■ Instructions for the task: When the line containing "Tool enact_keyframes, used" is found in the data below, copy it and each line after it through the line containing "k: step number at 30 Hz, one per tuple", exactly and with no others.
START Dataset records
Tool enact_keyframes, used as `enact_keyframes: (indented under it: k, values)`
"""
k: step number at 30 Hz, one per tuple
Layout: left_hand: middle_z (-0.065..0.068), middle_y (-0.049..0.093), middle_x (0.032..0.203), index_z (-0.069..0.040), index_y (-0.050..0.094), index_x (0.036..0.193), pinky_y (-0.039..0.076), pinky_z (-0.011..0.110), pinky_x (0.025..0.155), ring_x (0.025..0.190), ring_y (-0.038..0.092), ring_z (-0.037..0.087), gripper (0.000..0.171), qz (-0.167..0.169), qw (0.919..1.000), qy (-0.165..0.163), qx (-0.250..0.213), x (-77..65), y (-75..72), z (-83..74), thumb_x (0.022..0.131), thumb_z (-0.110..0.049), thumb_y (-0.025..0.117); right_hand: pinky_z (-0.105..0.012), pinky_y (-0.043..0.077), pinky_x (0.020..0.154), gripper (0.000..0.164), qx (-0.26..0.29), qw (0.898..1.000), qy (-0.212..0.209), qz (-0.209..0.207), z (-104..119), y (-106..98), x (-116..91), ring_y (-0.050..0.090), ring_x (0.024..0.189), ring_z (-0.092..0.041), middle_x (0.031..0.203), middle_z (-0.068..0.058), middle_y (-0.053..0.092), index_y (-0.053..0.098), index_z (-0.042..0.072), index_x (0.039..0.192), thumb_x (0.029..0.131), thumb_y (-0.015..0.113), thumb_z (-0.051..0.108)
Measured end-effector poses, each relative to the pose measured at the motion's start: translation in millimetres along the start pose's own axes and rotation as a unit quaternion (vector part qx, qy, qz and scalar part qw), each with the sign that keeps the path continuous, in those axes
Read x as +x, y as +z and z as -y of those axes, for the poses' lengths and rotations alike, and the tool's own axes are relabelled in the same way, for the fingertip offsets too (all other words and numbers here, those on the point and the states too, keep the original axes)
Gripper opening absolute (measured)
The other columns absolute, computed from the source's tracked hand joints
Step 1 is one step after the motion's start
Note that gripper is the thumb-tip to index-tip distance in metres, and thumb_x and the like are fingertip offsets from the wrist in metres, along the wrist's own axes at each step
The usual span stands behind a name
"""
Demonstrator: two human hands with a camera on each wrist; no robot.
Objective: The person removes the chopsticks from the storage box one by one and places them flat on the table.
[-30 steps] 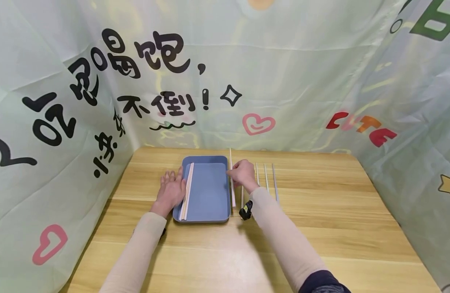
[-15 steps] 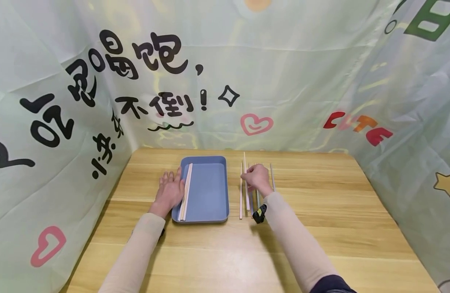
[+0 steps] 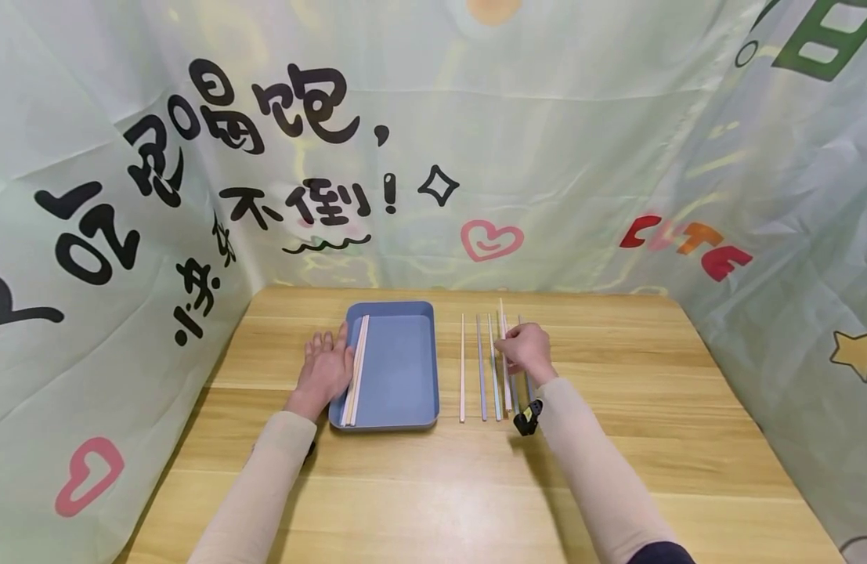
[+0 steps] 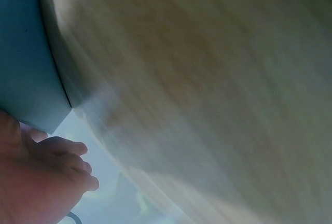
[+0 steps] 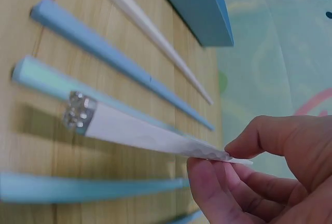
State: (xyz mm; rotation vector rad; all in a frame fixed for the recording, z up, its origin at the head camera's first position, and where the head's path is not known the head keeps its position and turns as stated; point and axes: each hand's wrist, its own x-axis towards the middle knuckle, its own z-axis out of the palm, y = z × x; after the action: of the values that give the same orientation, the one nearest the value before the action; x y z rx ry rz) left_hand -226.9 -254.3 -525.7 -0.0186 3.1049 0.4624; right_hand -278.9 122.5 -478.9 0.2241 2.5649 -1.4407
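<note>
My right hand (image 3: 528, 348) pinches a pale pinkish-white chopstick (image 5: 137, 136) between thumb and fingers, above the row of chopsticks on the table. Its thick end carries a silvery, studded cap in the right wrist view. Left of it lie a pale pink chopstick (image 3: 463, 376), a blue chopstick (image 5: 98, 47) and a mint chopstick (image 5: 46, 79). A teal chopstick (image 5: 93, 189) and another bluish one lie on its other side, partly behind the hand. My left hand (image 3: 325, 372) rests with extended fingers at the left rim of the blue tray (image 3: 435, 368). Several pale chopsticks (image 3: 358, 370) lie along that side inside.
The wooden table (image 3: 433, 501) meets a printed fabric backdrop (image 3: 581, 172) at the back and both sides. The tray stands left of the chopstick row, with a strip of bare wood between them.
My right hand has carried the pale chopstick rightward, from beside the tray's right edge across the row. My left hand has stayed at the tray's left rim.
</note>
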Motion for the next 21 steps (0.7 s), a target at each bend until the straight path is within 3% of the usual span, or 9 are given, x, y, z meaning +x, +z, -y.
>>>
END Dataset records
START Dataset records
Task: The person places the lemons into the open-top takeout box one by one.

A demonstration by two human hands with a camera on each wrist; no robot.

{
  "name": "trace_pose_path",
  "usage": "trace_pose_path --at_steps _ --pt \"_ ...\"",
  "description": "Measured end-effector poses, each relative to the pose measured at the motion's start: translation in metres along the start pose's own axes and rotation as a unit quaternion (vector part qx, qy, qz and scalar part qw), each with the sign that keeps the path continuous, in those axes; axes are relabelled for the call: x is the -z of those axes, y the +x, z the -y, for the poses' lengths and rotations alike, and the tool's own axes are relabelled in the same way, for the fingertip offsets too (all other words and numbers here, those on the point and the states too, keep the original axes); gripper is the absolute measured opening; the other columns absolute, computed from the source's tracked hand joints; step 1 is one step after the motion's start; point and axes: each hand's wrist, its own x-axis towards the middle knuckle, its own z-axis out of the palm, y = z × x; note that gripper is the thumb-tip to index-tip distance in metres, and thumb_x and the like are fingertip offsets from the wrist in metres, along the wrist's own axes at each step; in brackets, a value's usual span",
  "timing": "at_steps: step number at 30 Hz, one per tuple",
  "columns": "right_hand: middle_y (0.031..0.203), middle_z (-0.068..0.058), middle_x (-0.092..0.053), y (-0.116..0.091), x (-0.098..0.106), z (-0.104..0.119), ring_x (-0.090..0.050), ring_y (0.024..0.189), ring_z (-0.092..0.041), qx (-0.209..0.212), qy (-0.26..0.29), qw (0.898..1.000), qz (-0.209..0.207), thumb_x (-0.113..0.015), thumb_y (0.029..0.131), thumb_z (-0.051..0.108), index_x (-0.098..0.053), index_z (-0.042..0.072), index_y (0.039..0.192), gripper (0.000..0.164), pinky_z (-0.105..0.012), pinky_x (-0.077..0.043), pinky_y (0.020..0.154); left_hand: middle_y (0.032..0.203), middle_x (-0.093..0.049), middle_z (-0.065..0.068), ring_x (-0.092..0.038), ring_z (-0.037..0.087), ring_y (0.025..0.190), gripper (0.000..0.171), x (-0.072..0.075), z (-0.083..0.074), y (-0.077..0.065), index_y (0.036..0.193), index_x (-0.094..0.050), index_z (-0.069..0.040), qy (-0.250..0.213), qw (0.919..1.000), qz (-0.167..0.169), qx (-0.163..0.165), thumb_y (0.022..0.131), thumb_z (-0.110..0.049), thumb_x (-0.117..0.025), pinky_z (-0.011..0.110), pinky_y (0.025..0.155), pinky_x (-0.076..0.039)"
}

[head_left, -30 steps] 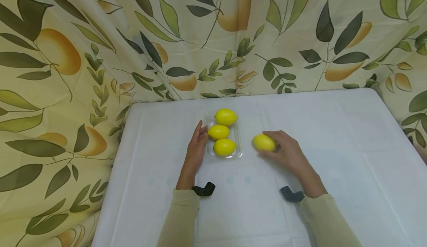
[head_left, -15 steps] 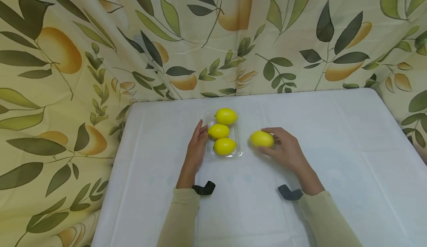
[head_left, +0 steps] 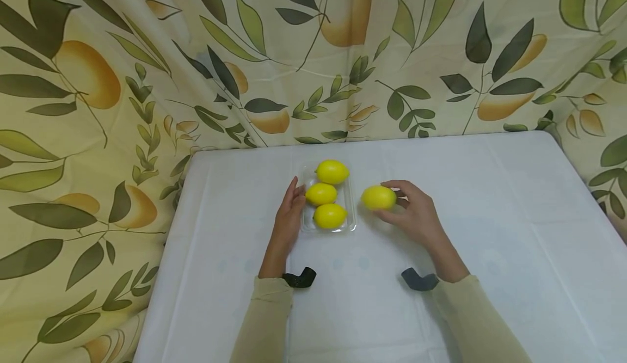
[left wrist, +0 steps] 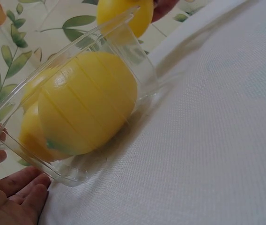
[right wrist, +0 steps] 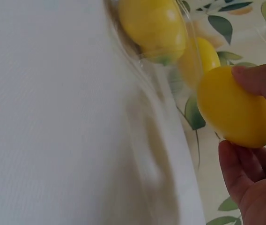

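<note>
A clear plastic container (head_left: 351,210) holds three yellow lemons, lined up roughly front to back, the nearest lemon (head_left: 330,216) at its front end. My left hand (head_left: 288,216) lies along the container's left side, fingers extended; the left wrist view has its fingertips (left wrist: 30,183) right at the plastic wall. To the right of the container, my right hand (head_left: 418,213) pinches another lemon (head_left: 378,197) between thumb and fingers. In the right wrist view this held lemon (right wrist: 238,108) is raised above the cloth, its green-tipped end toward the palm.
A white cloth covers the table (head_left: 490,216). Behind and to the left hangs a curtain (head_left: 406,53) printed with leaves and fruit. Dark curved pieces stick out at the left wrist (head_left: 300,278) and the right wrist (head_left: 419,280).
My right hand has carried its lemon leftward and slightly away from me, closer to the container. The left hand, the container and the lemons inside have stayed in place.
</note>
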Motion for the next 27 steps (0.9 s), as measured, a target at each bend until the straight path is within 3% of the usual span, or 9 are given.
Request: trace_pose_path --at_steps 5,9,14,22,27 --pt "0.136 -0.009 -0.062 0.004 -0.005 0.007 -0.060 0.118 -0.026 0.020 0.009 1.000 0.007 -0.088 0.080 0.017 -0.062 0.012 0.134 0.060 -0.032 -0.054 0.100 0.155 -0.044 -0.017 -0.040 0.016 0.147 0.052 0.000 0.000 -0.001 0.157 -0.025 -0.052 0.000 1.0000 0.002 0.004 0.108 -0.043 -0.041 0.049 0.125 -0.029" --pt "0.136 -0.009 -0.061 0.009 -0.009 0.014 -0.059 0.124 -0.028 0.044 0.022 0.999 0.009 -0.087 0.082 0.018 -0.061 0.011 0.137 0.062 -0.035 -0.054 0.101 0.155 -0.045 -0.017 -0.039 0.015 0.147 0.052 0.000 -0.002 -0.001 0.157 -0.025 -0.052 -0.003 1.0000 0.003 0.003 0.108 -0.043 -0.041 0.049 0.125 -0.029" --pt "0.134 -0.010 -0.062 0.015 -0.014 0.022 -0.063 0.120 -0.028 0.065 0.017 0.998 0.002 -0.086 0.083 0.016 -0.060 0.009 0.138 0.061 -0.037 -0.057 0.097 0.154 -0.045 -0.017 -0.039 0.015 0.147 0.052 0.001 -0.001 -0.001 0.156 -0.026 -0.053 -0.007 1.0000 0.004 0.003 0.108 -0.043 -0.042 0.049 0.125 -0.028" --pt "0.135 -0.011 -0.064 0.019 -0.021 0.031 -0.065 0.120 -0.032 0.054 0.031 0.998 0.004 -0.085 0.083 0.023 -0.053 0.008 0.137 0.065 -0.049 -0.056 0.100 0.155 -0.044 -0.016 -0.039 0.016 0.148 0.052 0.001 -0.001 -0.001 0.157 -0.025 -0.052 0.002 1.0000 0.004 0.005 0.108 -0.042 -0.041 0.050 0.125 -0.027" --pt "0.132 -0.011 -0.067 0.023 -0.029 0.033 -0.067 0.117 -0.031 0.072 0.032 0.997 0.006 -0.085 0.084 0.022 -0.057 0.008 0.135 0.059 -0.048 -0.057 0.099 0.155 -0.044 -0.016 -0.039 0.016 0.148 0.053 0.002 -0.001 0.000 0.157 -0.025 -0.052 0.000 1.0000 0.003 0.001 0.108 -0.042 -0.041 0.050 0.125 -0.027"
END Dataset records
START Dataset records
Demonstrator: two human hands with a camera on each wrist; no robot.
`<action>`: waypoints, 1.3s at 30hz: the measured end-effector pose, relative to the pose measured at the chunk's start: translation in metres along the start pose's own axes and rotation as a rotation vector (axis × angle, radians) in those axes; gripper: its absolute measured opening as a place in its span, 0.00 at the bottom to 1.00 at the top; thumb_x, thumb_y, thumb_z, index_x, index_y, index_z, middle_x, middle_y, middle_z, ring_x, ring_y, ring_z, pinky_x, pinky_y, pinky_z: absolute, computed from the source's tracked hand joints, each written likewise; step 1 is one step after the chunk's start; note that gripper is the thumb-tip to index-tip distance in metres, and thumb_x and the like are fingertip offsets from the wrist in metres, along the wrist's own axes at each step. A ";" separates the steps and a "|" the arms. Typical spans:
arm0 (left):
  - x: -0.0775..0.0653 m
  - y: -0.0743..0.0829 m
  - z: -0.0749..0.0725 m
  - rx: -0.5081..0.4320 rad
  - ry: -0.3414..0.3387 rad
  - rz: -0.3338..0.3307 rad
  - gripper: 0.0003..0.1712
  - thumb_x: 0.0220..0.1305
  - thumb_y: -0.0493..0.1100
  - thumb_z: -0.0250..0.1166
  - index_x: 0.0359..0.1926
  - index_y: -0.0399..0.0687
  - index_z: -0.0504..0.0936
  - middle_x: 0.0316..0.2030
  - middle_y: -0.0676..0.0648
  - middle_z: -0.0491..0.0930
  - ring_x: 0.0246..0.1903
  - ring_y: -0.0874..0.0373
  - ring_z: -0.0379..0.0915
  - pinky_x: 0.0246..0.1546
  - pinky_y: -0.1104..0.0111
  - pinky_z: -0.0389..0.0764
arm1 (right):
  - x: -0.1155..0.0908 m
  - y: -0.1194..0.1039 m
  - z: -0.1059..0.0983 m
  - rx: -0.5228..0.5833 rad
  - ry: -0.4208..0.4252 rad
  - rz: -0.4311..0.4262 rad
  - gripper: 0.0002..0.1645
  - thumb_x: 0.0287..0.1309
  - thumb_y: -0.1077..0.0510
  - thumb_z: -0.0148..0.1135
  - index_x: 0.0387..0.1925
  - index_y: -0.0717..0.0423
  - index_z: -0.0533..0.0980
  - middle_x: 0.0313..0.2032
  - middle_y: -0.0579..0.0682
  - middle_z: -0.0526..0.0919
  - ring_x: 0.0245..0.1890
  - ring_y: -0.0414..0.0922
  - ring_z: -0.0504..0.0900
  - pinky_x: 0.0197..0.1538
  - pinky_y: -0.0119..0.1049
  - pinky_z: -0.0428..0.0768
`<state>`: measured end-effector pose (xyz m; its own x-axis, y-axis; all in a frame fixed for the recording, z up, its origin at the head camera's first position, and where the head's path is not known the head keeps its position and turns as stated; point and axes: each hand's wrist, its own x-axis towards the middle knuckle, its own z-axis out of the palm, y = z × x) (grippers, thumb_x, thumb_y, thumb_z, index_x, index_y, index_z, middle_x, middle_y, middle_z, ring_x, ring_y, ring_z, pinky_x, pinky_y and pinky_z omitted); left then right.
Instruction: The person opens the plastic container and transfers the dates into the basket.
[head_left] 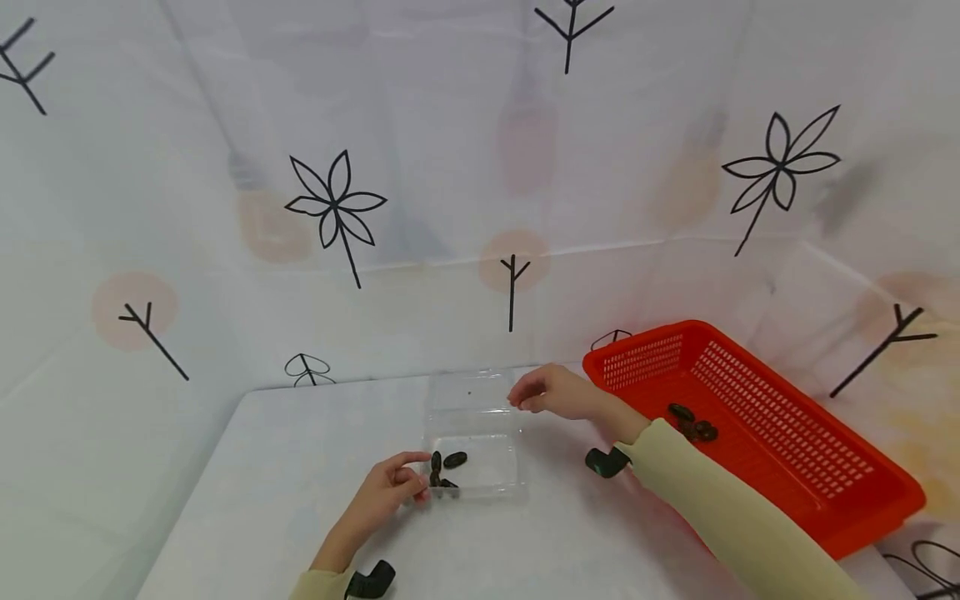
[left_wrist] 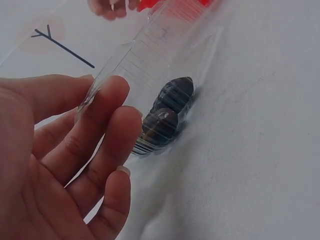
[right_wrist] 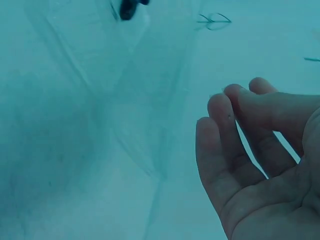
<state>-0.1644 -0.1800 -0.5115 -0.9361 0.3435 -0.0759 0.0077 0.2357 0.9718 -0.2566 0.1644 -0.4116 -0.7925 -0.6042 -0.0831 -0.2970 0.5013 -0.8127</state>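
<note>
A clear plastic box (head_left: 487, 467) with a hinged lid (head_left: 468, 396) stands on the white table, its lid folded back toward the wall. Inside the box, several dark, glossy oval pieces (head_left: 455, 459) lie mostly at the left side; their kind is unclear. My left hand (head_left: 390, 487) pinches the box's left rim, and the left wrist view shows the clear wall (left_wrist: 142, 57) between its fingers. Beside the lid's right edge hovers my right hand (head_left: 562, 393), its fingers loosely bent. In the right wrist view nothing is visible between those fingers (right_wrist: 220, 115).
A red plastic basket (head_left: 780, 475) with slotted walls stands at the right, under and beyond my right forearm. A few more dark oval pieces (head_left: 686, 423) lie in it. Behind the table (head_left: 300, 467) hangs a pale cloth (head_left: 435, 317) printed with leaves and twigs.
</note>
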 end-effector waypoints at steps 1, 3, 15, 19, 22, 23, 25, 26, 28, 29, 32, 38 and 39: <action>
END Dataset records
■ Written answer:
Tool enact_keyframes, used as `enact_keyframes: (indented under it: k, values)`
"""
k: step number at 30 Hz, one per tuple

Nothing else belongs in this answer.